While the 2015 awards season is technically over, it often lingers on in the form of foreign films that were nominated, but don’t get released in my area until after the Oscars are long over. 

Such is the case with Andrey Zvyagintsev’s bleak Russian tragedy LEVIATHAN opening today at the Raleigh Grande, which lost the Best Foreign Picture Academy Award to Pawel Pawlikowski’s striking Polish drama IDA.

Set in the coastal town of Pribrezhnv, whose beaches are strewn with the bones of whale carcasses (Leviathan means “whale” in Modern Hebrew), while old rotting whaling ships clutter the sea, seemingly always under a dreary, overcast sky.
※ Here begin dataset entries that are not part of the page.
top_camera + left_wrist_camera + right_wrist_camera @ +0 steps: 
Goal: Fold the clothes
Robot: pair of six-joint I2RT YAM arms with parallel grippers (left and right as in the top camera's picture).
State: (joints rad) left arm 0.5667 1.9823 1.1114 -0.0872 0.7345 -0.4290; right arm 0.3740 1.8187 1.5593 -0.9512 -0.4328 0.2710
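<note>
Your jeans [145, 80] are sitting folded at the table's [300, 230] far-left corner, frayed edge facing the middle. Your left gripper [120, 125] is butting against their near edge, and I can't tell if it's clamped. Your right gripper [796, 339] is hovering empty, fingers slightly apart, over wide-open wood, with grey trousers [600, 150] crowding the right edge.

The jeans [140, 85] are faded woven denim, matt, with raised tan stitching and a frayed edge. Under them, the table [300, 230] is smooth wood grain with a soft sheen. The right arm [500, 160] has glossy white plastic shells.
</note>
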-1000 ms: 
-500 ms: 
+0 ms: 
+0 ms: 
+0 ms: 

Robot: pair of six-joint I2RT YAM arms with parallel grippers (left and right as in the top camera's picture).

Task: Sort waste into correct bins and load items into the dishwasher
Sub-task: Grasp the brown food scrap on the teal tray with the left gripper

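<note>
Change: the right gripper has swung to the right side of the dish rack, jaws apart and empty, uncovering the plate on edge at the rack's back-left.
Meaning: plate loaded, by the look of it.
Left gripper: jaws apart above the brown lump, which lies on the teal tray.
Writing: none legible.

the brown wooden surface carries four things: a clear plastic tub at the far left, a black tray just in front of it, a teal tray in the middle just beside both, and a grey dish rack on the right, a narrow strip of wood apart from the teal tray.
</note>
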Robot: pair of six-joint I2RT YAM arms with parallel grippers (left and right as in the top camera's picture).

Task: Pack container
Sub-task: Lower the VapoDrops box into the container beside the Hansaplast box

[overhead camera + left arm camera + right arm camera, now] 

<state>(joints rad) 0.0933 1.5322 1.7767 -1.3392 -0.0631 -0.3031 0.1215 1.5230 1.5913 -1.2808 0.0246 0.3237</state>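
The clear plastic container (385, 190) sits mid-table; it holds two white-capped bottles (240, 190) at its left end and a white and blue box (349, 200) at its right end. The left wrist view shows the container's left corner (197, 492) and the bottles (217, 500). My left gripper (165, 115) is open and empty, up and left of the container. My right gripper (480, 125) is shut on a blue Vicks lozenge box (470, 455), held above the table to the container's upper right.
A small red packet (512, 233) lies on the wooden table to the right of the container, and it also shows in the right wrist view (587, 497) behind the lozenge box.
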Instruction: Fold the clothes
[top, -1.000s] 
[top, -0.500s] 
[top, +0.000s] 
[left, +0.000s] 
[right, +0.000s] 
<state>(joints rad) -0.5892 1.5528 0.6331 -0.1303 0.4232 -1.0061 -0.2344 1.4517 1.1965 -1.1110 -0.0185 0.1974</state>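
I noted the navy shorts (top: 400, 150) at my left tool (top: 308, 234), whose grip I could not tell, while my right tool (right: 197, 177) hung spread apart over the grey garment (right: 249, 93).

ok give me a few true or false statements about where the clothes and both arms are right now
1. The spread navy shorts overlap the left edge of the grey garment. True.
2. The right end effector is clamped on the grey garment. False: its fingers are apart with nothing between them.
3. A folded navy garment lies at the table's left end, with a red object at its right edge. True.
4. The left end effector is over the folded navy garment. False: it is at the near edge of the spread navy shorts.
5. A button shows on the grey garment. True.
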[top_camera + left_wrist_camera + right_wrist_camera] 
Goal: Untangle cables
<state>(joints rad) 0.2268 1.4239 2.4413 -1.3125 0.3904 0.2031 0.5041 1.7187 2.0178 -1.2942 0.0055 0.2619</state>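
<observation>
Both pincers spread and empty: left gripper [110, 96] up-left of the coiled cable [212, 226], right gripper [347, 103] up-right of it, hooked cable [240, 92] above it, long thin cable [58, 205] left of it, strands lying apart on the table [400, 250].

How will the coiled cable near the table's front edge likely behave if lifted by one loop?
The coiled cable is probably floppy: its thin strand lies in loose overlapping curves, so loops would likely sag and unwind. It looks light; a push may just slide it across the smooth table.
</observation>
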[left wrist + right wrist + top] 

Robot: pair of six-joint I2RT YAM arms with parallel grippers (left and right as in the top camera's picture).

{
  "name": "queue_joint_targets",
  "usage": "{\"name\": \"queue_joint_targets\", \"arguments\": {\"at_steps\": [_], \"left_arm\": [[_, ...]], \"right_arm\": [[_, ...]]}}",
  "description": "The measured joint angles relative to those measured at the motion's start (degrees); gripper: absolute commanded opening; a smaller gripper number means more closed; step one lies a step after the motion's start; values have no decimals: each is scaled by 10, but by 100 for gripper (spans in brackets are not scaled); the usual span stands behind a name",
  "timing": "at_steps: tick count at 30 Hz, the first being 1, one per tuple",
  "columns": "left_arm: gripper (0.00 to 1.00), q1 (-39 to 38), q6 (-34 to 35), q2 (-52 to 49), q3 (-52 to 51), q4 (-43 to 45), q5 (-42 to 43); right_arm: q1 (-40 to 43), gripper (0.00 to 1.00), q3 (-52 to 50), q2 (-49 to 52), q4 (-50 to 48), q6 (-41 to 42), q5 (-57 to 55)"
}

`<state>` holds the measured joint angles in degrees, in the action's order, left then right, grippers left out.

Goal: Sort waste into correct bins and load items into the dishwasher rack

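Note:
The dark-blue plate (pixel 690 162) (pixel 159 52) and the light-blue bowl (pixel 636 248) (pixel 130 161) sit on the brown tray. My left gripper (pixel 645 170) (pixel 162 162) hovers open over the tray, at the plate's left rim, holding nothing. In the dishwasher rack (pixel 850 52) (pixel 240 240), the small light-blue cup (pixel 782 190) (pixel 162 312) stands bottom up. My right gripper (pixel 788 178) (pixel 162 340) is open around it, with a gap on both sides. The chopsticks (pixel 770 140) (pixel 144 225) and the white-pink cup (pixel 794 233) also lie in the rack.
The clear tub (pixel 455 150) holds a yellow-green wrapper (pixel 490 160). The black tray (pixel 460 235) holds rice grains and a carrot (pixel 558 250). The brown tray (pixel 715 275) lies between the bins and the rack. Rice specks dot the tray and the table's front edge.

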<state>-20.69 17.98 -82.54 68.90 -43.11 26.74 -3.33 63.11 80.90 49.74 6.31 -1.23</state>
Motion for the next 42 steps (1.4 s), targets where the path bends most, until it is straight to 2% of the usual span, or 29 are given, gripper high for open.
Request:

The grizzled Alexei Serebriakov plays Kolya, a stubborn, thick-headed auto mechanic who is caught up in a land dispute with the local government headed by the boorish, corrupt Mayor Vadim Sergeyich (Roman Madyanov).

Kolya, his second wife Lilya (Elena Lyadova), and teenage son Roma (Sergey Pokhodaev) are ordered to vacate the seaside property that's been in Koyla’s family for generations so he calls on the help of an ex-army friend Dmitri (Vladimir Vvitchenkov) who’s become a smooth, successful lawyer in Moscow.

Dimitri has compiled an incriminating file on the Mayor which he hopes will make him call off the eviction, but things get messy when Kolya is jailed for blowing up at the authorities and while he’s in the slammer, Dimitri sleeps with his wife.

The situation goes from horribly bad to wretchedly worse when Lilya commits suicide by jumping off a cliff into the ocean, and the police finger Koyla for her murder.

The story was inspired by the true story of Marvin Heemeyer, a Colorado man who made the news for fighting against the construction of concrete plant near his muffler shop, but, much like the Coen brothers’ A SERIOUS MAN, it could very well be seen as a modern update of “The Book of Job” – an orthodox priest (Valeryi Grishko) even quotes from the scripture of Job to Koyla at one point.

As much as I admired the solid filmmaking framework of LEVIATHAN, I can’t say I’d really recommend it. I didn’t feel a connection to any of its characters who all appear to be vulgar, vodka-swigging caricatures, and the drawn-out length (141 minutes) is punishing at times. Maybe we’re supposed to feel like we’re being punished for enduring Koyla’s punishment.

Yet the film has instances of great effectiveness, especially visually (Mikhail Krichman’s cinematography stunningly captures the surrounding terrain), and it has considerable value as a vicious 
put-down of the Russian regime under Putin.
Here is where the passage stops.